The aim of the resit coursework is to understand and deploy Docker Swarm Technologies in OpenStack ecosystem.
Cloud computing and virtualisations have been widely adopted to extend the physical limitations of the server infrastructure, as they provide abstraction of the software or hardware running behind the environment. An evolution towards virtualisation is the container technology1. This technology is much lighter than Virtual Machines (VM), consisting of dependencies (code, frameworks, libraries, etc.) required to run an application.
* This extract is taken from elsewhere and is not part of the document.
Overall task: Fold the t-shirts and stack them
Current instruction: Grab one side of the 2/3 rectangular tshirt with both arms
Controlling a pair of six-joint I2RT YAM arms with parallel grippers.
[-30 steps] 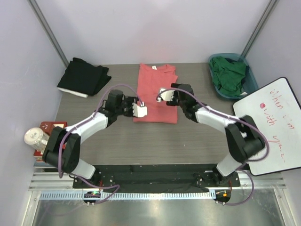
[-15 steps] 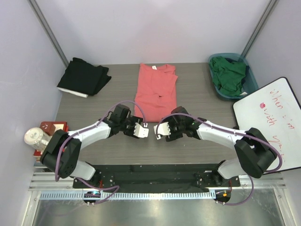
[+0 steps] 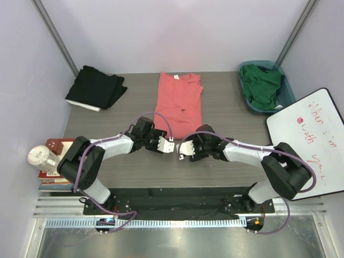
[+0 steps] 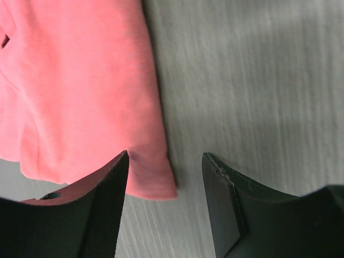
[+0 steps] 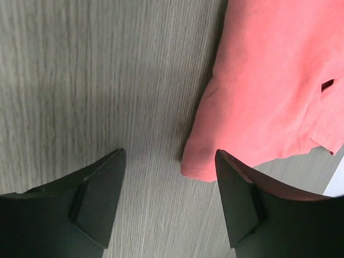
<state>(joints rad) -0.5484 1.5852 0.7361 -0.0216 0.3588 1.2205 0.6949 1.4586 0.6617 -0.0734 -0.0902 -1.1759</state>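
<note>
Two wide-open claws, left claw and right claw, over coral-pink shirt near corners, table wood alongside

The coral-pink shirt, the black shirt and the dark green shirt are all plain. The basket is teal. The table is grey with streaky wood grain.

Both arms stretch forward from their bases and bend inward at the elbows, bringing the two wrists close together near the middle. The left gripper points to the right and the right gripper points to the left, their white fingertips facing each other, near but apart. On each gripper the jaws stand parted and clamp nothing
</note>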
Docker containers have gained popularity for creating and distributing containerized applications2. In this environment, it is necessary to figure out, how to monitor the status of the hosted application, manage scaling and detect and resolve unexpected errors.
Container Orchestration Engines (COEs) are used to carry out containers` operations. The most common function that can found in COEs include the following:
• Resource optimisation: the orchestration aims to minimize the use of communication, computation, and storage resources such as memory, CPU/GPU, disk space, storage, IP addresses and port numbers.
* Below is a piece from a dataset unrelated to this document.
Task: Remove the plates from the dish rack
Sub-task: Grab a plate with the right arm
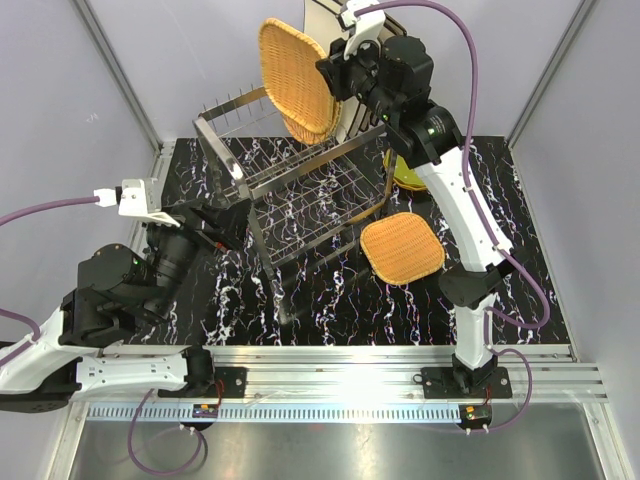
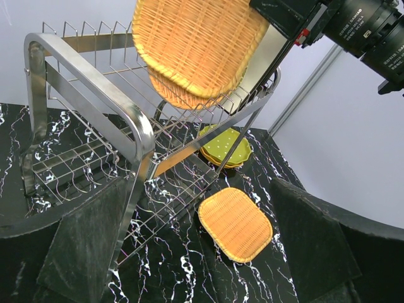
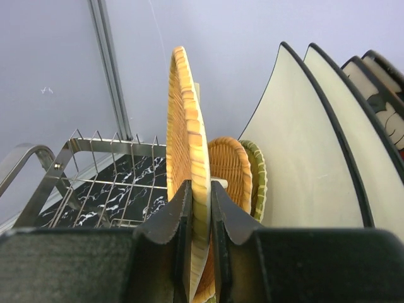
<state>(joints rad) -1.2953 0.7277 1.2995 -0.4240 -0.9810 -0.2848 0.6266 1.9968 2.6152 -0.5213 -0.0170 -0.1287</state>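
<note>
The chrome dish rack [image 1: 290,190] stands in the middle of the black marbled table. My right gripper [image 1: 335,75] hangs over its upper tier, shut on the rim of an upright wicker plate [image 1: 293,80]. In the right wrist view both fingers [image 3: 182,214] pinch that wicker plate [image 3: 186,139]. Behind it in the rack stand another wicker plate [image 3: 230,167], a green plate [image 3: 257,177] and large cream square plates [image 3: 303,145]. My left gripper [image 1: 225,222] is open and empty at the rack's near left corner post [image 2: 136,183].
A third wicker plate [image 1: 402,248] lies flat on the table right of the rack. Behind it lies a stack of green dotted plates [image 1: 405,172], seen under the rack's top rail from the left wrist [image 2: 226,146]. Grey walls enclose the table.
</note>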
• Container scheduler: It includes functions such as starting and stopping containers; - restoration of corrupted containers; autoscaling (either automatic or manual) and migration moving containers across different physical machines.
• High availability (HA): HA of containers or applications in them.
• Container check: check of containers or applications in them.
Docker Swarm is an orchestration management tool that runs on Docker applications. It helps end-users in creating and deploying a cluster of Docker nodes. It provides a way to configure and manage containers that can be distributed over the network. The key characteristics of a Docker swarm are the following:
1. Raft Consensus Group: It consists of internal distributed state database and manager to communicate with the worker nodes. An internal distributed state database stores information about the containers` cluster.
2. Manager Node: It schedules tasks to worker nodes. It receives commands to establish and deploy new services and monitors the status of the worker nodes. A service is a group of tasks of the same image that enables the scaling of applications. A task can be understood as a combination of a single Docker container and commands that define how that container will be launched. The manager node knows the status of the worker nodes in a cluster, and the worker nodes accept tasks that are sent from the manager node. Scheduling strategies include the default Spread strategy selecting the node having the least number of containers, the Binpack strategy selecting the most packed containers, and the Random strategy selecting randomly a slave node3.
3. Worker Nodes: The worker nodes receive tasks directly from the manager node. Additionally, every worker node has an agent that sends periodic reports about his status to the manager node. This way, the manager node can maintain the desired state of the cluster.
Figure 1: Docker Swarm Architecture
The main added value of Docker Swarm is that it is a fault tolerant environment. It allows the presence of several manager nodes within the cluster. To connect containers hosted on different nodes under the same network, Docker Swarm offers an overlay network which exploits the VXLAN tunnel for creating a virtual network among hosts. As an effect, the container cluster can recover from errors without being forced to interrupt its operation. If, by chance, the management node currently selected as the leader unexpectedly interrupts or it is unavailable for some reason, the Raft Consensus group selects a new leader to perform the specified orchestration tasks.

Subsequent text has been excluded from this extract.